The AUD/USD remains near 0.6550 after China’s Trade Balance data was released. This data shows a Trade Surplus for September of $90.45 billion, lower than the anticipated $98.96 billion. The US government shutdown is expected to persist until at least Tuesday due to the Columbus Day holiday.
China’s Trade Impact
China’s Trade Balance data for September came in at CNY645.47 billion, down from CNY732.7 billion. Both China’s exports and imports increased in September, with exports rising by 8.4% YoY and imports by 7.5% YoY, compared to previous figures of 4.8% and 1.7% respectively.
Trade tensions between China and the US have impacted the AUD/USD. President Trump announced plans to impose 100% tariffs on Chinese imports, while China promised to retaliate. However, Trump later expressed a willingness to support China’s economy.
In Australia, discussions have begun on a A$1.2 billion minerals strategic reserve. Australia’s critical mineral pricing and rare earth projects are being considered in a deal with the US.
The US Dollar’s weakness due to the shutdown may support the AUD/USD. Paychecks for federal employees are delayed, with the shutdown expected to continue as no resolution is in sight.
Key Factors Affecting the Australian Dollar
Key factors affecting the Australian Dollar include Reserve Bank of Australia interest rates, China’s economic health, and Iron Ore prices. The Trade Balance, representing the difference between export earnings and import spending, also significantly impacts the currency.
We are seeing the AUD/USD hover near 0.6550, reacting to the latest mixed signals from China’s economy. China’s Q3 2025 GDP growth was just reported at 4.8%, missing the 5.0% expectation and reminding us how sensitive the Aussie is to its largest trading partner. This echoes past instances where weaker-than-expected Chinese trade data immediately capped any AUD strength.
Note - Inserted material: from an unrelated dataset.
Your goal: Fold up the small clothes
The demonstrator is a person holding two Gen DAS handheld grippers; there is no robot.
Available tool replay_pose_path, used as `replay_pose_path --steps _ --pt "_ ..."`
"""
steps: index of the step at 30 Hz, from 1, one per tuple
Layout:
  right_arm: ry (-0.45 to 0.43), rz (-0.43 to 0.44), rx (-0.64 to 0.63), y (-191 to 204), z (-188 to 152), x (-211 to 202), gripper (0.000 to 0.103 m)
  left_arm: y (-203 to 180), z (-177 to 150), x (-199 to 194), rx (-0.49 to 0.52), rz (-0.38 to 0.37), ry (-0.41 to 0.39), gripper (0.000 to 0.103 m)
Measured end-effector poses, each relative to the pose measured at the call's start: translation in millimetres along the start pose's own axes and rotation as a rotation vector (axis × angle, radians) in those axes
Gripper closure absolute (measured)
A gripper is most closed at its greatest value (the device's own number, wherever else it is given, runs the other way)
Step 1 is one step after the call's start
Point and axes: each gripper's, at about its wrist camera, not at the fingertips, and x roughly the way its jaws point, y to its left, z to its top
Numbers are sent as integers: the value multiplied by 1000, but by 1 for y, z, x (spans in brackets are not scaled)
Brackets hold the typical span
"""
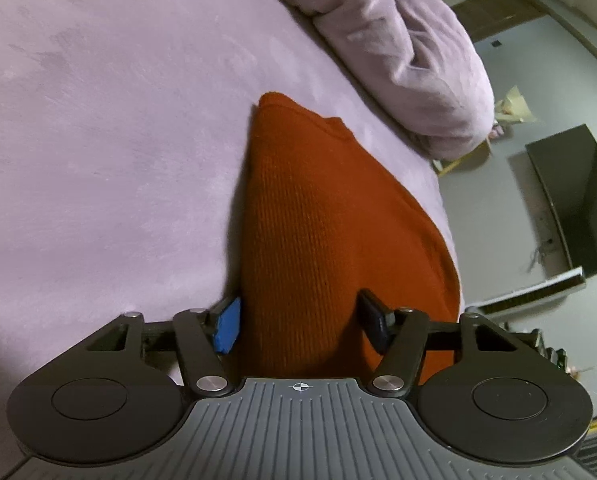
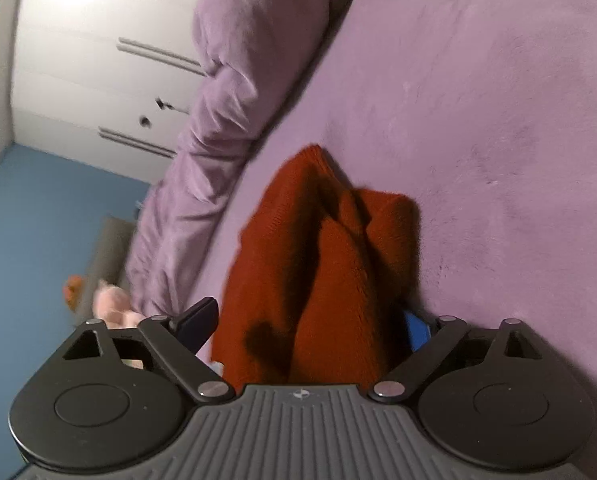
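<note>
My left tongs (image 1: 298, 322) sit at the bottom middle of the left view. The orange-red knit top (image 1: 298, 220) runs up from between the two fingers to the middle of the picture, lying on the purple bed cover (image 1: 98, 120). The blue pad (image 1: 227, 326) is right at the left edge of the cloth, and the black finger (image 1: 372, 316) lies over the cloth on the right. I cannot tell if they are squeezing the cloth or only sitting around it.

A rolled purple blanket (image 1: 410, 52) lies in the upper right.

In the right view my right tongs (image 2: 310, 326) are spread wide, released. The knit top (image 2: 322, 264) is bunched between the fingers, rising to the middle of the picture. The black finger (image 2: 196, 320) stands clear of it on the left.

I think I am at the start of a fold, reaching for the near edge with both tongs. Next I should pinch that edge on both sides, lift it, and carry it over to the far end, keeping it even.
</note>
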Motion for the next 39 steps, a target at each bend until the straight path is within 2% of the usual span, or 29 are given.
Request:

On the other side of the pair, the US Dollar is finding its own momentum stalled by political uncertainty. Lingering debates in Congress over the upcoming budget deadline are creating a sense of caution, bringing back memories of past government shutdowns that temporarily weakened the dollar. With the Federal Reserve now holding interest rates steady, this political risk is preventing a decisive breakout for the USD.
For Australia, the domestic picture is one of patience from the central bank and reliance on commodity prices. The Reserve Bank of Australia is holding its cash rate at 4.10%, but the market is closely watching for any hints of future cuts as inflation has cooled significantly since the highs of 2023. Meanwhile, iron ore prices have softened to around $110 per tonne amid concerns over Chinese construction demand, putting a natural ceiling on the Australian dollar’s value.
Looking back, we remember the extreme volatility during the US-China trade disputes of the late 2010s, where tariff threats could move the market several percentage points in a day. Those events taught us that the AUD is not just an economic currency but also a proxy for global risk sentiment, especially concerning China. Derivative traders should therefore remain hedged against sudden geopolitical flare-ups, as tensions between the major powers continue to simmer under the surface.
Given the conflicting pressures of a soft Chinese outlook against a politically capped US dollar, implied volatility in AUD/USD options has fallen. This environment suggests that range-trading strategies could be effective in the coming weeks. Selling option strangles with strikes set outside the recent 0.6400 to 0.6650 range may allow traders to collect premium while the major economic drivers remain in a holding pattern.